Since the fall of the military junta in 1974, the repeated alternation of pasok and nd has been the bedrock of the liberal-democratic system. The combined support levels for the two ‘parties of government’ generally stood at 80–85 per cent, comparable only to the pattern in Anglo-Saxon countries. But amid the deepening national debt crisis, the two-party system has become profoundly discredited. Since May 2010, both nd and pasok have committed themselves to the Troika’s policy of drastic cuts in wages and social provision, as a condition for ever more expensive loans to cover the interest due to Greek, French and German banks for their past lending to nd and pasok governments—a strategy that has plunged the country into its own Great Depression, with no end in sight. Public opposition to the terms of the loan agreements has been running high—it already stood at 65–70 per cent as early as May 2010. By 2011, politicians who had summarily ratified the ‘emergency’ legislation imposed by the first Memorandum could no longer appear in public without being jeered or physically threatened. The need for legitimation lay behind pasok leader George Papandreou’s suggestion of a referendum on the Memorandum in late October 2011, leading to his ouster, orchestrated by Merkel and Sarkozy, and the installation of a pasoknd coalition government supported by the far-right laos, under former central banker Lucas Papademos, which signed on to a second, still-more savage Memorandum of Agreement with the Troika in March 2012.

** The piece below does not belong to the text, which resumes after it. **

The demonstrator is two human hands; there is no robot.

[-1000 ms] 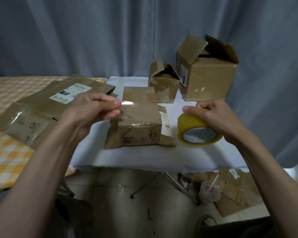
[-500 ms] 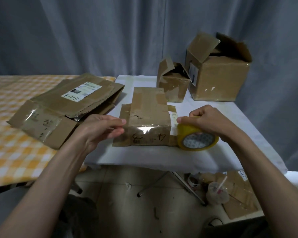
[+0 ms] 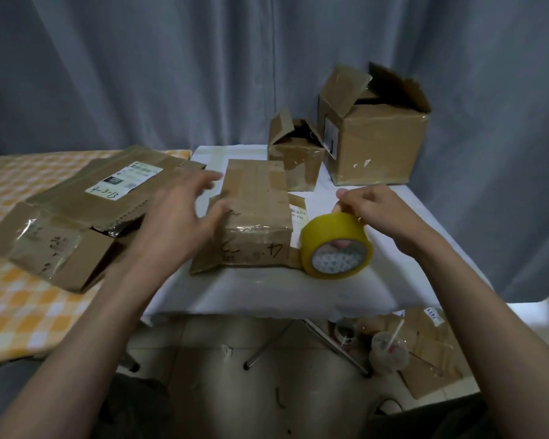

When fresh elections were finally held on 6 May 2012, the punishment dished out to the two main parties was unprecedented. In the space of just thirty months following the election of October 2009, they lost a total of 3.3 million votes—pasok 2.2 million and nd 1.1 million—a figure that represents 47 per cent of those who voted in 2009. pasok slumped to just 13.2 per cent, having secured 43.9 per cent in 2009, while nd scored only 18.9 per cent, down from 33.4 per cent in 2009. The left coalition of syriza, meanwhile, more than trebled its vote share to 16.8 per cent, while the centre-right Independent Greeks, an anti-Memorandum split from nd, scored 10.6 per cent; the Communist Party (kke) polled 8.5 per cent, the neo-Nazi Golden Dawn 7 and dimar (Democratic Left) a mere 6.1 per cent. A historic high of 19 per cent was accounted for by a mosaic of small, newly formed parties that, thanks to a constitutional 3-per-cent barrier, remained outside parliament. The official turnout was 65 per cent, a fall of 6 per cent compared to 2009.

At 32 per cent, the combined total for the two ‘parties of government’ was less than half their aggregate support in the previous elections. pasok’s vote share was even lower than the 13.4 per cent it secured on its first appearance in 1974. Similarly, nd’s vote share was the lowest ever received by the main party of the right since the interwar period. pasok was punished more severely, held to account for Greece’s recourse to the imf and the signing of the first Memorandum. But the splits within the Greek right caused by the debt crisis now became evident: the conservative bloc emerged from the May elections geographically, socially, politically and ideologically fragmented, its three main currents—the ‘popular right’, the ‘far right’ and the ‘neoliberal right’—scattered across seven different party formations.